La mécanique qui définit un jeu, née d'un raccourci
Rares sont les jeux où une seule mécanique suffit à définir toute la sensation de jeu. God of War (Santa Monica Studio, 2018) en fait partie, et son geste signature — rappeler la hache Léviathan d'un claquement de doigt, la voir traverser l'air et se ficher dans la paume de Kratos — y est pour beaucoup.

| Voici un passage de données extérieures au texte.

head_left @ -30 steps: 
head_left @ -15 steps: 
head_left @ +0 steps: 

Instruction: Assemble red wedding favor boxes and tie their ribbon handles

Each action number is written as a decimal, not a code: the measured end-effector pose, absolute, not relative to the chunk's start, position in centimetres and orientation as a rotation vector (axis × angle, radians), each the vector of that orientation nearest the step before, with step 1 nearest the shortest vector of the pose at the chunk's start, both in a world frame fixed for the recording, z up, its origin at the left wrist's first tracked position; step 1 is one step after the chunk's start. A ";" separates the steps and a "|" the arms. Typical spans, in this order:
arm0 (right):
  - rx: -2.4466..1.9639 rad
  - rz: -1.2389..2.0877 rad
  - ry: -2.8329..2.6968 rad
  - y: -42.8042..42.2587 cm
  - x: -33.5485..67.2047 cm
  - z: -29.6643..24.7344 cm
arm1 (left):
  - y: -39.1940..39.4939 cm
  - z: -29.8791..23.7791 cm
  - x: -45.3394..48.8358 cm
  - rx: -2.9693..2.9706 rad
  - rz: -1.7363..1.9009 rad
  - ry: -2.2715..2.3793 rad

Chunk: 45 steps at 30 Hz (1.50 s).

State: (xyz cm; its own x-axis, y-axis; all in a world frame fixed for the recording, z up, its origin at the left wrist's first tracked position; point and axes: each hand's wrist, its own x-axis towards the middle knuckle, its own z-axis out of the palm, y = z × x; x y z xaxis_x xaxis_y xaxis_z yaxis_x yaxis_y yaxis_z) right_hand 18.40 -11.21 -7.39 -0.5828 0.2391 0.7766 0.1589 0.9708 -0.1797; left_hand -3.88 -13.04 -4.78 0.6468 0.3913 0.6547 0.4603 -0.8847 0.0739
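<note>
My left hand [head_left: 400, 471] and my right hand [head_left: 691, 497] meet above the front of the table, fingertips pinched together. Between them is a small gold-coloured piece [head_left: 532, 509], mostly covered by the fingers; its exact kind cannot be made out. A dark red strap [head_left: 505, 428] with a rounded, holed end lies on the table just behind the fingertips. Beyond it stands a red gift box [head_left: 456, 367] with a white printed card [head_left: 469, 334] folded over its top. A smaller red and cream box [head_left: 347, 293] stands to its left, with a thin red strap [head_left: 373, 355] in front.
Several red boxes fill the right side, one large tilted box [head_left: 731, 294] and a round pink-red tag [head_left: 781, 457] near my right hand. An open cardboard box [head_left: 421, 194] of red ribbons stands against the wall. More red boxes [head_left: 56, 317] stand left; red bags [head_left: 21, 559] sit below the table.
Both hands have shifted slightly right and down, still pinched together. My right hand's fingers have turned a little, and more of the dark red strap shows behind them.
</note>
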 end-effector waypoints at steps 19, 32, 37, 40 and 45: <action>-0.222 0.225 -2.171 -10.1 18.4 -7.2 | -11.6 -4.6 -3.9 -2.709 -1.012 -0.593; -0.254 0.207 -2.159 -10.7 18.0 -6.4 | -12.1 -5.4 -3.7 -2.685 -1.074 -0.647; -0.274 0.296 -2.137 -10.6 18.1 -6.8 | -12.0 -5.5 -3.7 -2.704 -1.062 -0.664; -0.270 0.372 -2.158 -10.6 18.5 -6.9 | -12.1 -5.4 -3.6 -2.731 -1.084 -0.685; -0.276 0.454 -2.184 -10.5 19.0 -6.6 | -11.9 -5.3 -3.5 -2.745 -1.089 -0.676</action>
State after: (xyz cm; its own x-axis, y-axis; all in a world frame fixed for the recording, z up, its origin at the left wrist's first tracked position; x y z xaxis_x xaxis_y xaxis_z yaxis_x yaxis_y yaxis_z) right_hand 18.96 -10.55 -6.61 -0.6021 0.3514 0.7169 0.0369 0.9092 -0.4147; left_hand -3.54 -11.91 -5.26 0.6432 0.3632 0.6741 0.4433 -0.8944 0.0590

Ce que l'on sait moins, c'est que cette animation aurait failli ne jamais exister sous cette forme.
Selon des informations relayées par JeuxVideo.com, citant des déclarations issues de l'équipe de Santa Monica Studio, un animateur aurait simplement évité de programmer la séquence où Kratos se baisse pour récupérer la hache tombée au sol. Plutôt que de modéliser ce geste fonctionnel mais banal, il aurait opté pour ce qui semblait être la solution de facilité : faire revenir l'arme directement dans la main du personnage. Le résultat, loin d'être un placeholder temporaire, s'est révélé tellement percutant que l'équipe l'a conservé et développé.
L'accident créatif comme méthode de travail
Ce n'est pas la première fois dans l'histoire du jeu vidéo qu'un détour imprévu finit par structurer toute l'expérience. Le glissement latéral de Mario dans Super Mario 64 (Nintendo, 1996) est sorti d'un bug d'animation exploité par les développeurs ; le wall-jump de Super Metroid (Nintendo R&D1, 1994) n'était pas documenté dans le jeu et pourtant il est devenu central dans l'identité speedrun de la franchise. Dans le cas de God of War, l'analogie tient : ce qui aurait pu rester un bricolage de production est devenu la colonne vertébrale du loop de combat.

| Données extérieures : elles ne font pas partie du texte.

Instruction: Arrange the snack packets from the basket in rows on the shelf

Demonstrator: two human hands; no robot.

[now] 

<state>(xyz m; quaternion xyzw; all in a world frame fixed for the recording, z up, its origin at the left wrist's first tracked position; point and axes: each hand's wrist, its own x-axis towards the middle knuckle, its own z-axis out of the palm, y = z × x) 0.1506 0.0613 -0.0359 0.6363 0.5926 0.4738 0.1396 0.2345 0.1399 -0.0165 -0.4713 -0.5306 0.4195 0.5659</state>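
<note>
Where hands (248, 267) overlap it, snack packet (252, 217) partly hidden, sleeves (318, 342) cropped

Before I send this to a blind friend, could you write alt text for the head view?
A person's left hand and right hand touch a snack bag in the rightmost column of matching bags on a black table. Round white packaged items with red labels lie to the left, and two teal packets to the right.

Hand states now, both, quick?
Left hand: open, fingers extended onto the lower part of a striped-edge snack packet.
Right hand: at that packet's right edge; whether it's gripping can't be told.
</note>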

Le rappel de la Léviathan n'est pas qu'un effet visuel. Il ponctue les affrontements, récompense le positionnement, crée un rythme propre à chaque joueur. Santa Monica Studio l'a ensuite amplifié dans God of War Ragnarök (2022) en l'intégrant à des combos et à des interactions environnementales plus complexes. Difficile d'imaginer que tout ça serait parti d'un animateur qui avait mieux à faire.
Ce que ça dit du processus créatif en développement AAA
L'anecdote, aussi légère qu'elle paraisse, soulève une question sérieuse sur la manière dont se fabriquent les grandes idées dans les studios à gros budget. Chez Santa Monica Studio, la culture du prototypage rapide et de l'itération semble avoir laissé suffisamment de marge pour qu'un tel heureux hasard puisse survivre aux révisions successives — et c'est loin d'être garanti dans n'importe quelle production AAA.

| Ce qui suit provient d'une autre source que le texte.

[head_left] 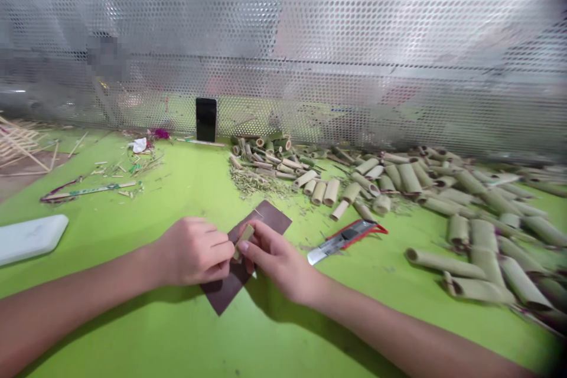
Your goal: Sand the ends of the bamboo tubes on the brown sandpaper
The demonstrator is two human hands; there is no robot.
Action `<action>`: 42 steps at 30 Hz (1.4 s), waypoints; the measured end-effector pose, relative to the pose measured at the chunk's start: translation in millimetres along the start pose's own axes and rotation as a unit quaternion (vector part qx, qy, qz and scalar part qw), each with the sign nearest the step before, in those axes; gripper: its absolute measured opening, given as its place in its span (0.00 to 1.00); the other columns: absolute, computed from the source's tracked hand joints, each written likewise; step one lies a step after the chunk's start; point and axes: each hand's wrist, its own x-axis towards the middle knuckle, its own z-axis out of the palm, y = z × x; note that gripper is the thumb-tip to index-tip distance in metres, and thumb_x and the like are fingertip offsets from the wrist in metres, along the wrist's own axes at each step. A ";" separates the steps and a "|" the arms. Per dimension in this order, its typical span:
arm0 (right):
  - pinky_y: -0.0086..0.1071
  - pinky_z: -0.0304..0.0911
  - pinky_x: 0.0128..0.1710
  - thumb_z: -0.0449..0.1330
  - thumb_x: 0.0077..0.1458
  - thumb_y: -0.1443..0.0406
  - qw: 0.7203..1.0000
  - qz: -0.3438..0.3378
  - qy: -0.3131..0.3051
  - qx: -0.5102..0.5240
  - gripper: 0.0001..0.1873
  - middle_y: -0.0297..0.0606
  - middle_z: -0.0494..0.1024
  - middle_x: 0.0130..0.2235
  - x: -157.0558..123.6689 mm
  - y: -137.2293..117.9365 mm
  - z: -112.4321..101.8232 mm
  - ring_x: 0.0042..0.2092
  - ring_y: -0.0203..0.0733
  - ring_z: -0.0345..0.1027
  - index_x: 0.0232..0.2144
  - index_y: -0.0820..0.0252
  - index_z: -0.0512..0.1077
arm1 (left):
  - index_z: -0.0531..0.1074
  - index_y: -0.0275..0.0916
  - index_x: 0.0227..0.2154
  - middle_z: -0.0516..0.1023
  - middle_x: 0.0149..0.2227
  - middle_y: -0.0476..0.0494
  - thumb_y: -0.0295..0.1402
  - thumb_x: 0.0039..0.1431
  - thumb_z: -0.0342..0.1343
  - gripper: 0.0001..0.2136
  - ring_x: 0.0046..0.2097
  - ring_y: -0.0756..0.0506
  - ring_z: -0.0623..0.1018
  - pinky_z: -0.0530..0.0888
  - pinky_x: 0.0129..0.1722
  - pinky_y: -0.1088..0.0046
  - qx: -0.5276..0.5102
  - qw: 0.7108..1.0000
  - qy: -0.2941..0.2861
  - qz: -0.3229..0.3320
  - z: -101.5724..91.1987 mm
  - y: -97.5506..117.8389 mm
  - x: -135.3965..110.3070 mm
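My right hand (pixel 274 257) pinches a short piece of pale bamboo (pixel 244 241) between thumb and fingers, against a sheet of dark brown sandpaper (pixel 268 220). My left hand (pixel 195 252) is curled closed on the sandpaper just beside the bamboo piece, its fingertips almost touching my right hand. The sheet lies tilted on the green tabletop (pixel 146 230), and my hands hide its middle. An orange-red utility knife (pixel 345 242) with a bare blade lies to the right of my right hand, not touching it.
Several cut bamboo tubes (pixel 410 178) lie heaped across the right of the table, with shavings and thin sticks at the back left. A black phone (pixel 206 119) stands against a perforated metal screen (pixel 283 23). A white board (pixel 29 239) lies at the left edge.
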 end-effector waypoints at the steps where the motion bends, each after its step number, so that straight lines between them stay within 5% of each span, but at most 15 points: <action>1: 0.34 0.60 0.32 0.59 0.60 0.40 1.000 0.000 -0.004 -0.004 0.27 0.32 0.70 0.29 -0.2 -0.6 0.1 0.30 0.38 0.63 0.37 0.59 0.67 | 0.67 0.39 0.24 0.69 0.21 0.52 0.27 0.63 0.48 0.11 0.23 0.50 0.65 0.60 0.24 0.70 -0.003 1.000 -0.002 0.001 0.4 -1.4 -0.6; 5: 0.36 0.62 0.35 0.58 0.63 0.42 1.000 -0.002 -0.021 -0.017 0.25 0.35 0.73 0.32 -2.9 -3.2 0.2 0.33 0.39 0.65 0.37 0.58 0.66 | 0.69 0.39 0.23 0.70 0.21 0.52 0.28 0.63 0.49 0.12 0.23 0.50 0.67 0.62 0.24 0.71 -0.021 0.998 -0.055 -0.026 3.4 -24.2 -8.3; 8: 0.36 0.62 0.36 0.58 0.63 0.43 1.000 -0.002 -0.030 0.006 0.25 0.36 0.74 0.34 -5.4 -2.5 -2.3 0.35 0.39 0.66 0.38 0.58 0.66 | 0.71 0.40 0.22 0.71 0.20 0.52 0.33 0.63 0.48 0.14 0.21 0.52 0.68 0.63 0.23 0.75 -0.011 0.961 -0.183 -0.208 -0.5 -64.4 -21.9; 13: 0.34 0.58 0.31 0.60 0.62 0.44 0.998 0.019 -0.024 0.053 0.23 0.36 0.73 0.34 -4.8 2.7 -8.3 0.34 0.39 0.67 0.41 0.57 0.67 | 0.70 0.38 0.19 0.71 0.18 0.44 0.40 0.64 0.45 0.21 0.19 0.46 0.68 0.65 0.22 0.70 0.094 0.907 -0.202 -0.357 -21.8 -130.2 -49.5; 17: 0.33 0.57 0.30 0.62 0.62 0.45 0.997 0.031 -0.022 0.067 0.22 0.34 0.74 0.32 -3.1 5.8 -10.4 0.33 0.39 0.67 0.43 0.56 0.66 | 0.71 0.36 0.21 0.72 0.20 0.38 0.41 0.65 0.44 0.21 0.23 0.40 0.72 0.70 0.28 0.62 0.159 0.875 -0.200 -0.412 -30.5 -146.7 -59.3; 22: 0.33 0.56 0.30 0.61 0.62 0.46 0.997 0.033 -0.024 0.072 0.22 0.33 0.73 0.31 -3.7 4.0 -10.9 0.32 0.38 0.66 0.44 0.57 0.66 | 0.76 0.35 0.44 0.80 0.38 0.33 0.34 0.63 0.49 0.14 0.33 0.38 0.78 0.74 0.33 0.58 0.138 0.901 -0.193 -0.364 -20.7 -120.7 -45.3; 25: 0.33 0.54 0.29 0.60 0.63 0.47 0.996 0.037 -0.024 0.072 0.22 0.32 0.73 0.30 -3.2 2.2 -9.3 0.31 0.38 0.65 0.45 0.57 0.66 | 0.78 0.43 0.42 0.81 0.38 0.44 0.41 0.65 0.55 0.11 0.37 0.43 0.80 0.76 0.37 0.66 0.050 0.941 -0.211 -0.260 -11.7 -79.7 -27.4; 28: 0.33 0.54 0.28 0.61 0.62 0.49 0.995 0.024 -0.021 0.096 0.23 0.29 0.70 0.28 -2.0 1.2 -5.8 0.29 0.37 0.65 0.49 0.56 0.63 | 0.76 0.38 0.41 0.79 0.33 0.45 0.49 0.70 0.50 0.19 0.32 0.47 0.77 0.74 0.34 0.69 -0.078 0.984 -0.139 -0.077 -5.8 -35.5 -10.8; 31: 0.33 0.54 0.28 0.62 0.62 0.49 0.995 0.010 -0.020 0.102 0.23 0.26 0.66 0.27 -1.6 0.7 -2.9 0.28 0.37 0.64 0.50 0.55 0.61 | 0.73 0.37 0.34 0.78 0.31 0.46 0.44 0.74 0.46 0.19 0.30 0.47 0.76 0.71 0.32 0.69 -0.069 0.994 -0.080 -0.033 -1.9 -10.0 -1.1; 42: 0.33 0.54 0.28 0.62 0.62 0.49 0.992 0.013 -0.032 0.121 0.21 0.26 0.67 0.27 -0.6 2.0 -4.3 0.27 0.36 0.64 0.48 0.54 0.62 | 0.70 0.38 0.32 0.74 0.26 0.49 0.31 0.73 0.45 0.13 0.27 0.49 0.72 0.67 0.29 0.70 -0.040 0.998 -0.050 -0.007 1.6 -7.0 -2.8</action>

Cory Barlog, directeur de God of War 2018, a souvent évoqué dans des interviews la nécessité de laisser de l'espace aux équipes pour expérimenter, y compris dans les phases tardives de développement. Sans ce cadre, le raccourci d'un animateur pressé finit à la corbeille. Avec, il devient la mécanique dont les joueurs se souviendront dix ans plus tard.
Un héritage qui pèse sur la suite
God of War: Sons of Sparta, dont nous avons publié notre test il y a quelques jours, hérite directement de ce travail sur les sensations de combat. La question que pose cette anecdote est presque philosophique : combien de mécaniques jugées « essentielles » dans les jeux actuels reposent sur des décisions aussi fragiles et contingentes ? La réponse devrait rendre les joueurs un peu plus indulgents avec les équipes qui tâtonnent — et un peu plus attentifs aux petits gestes qui changent tout.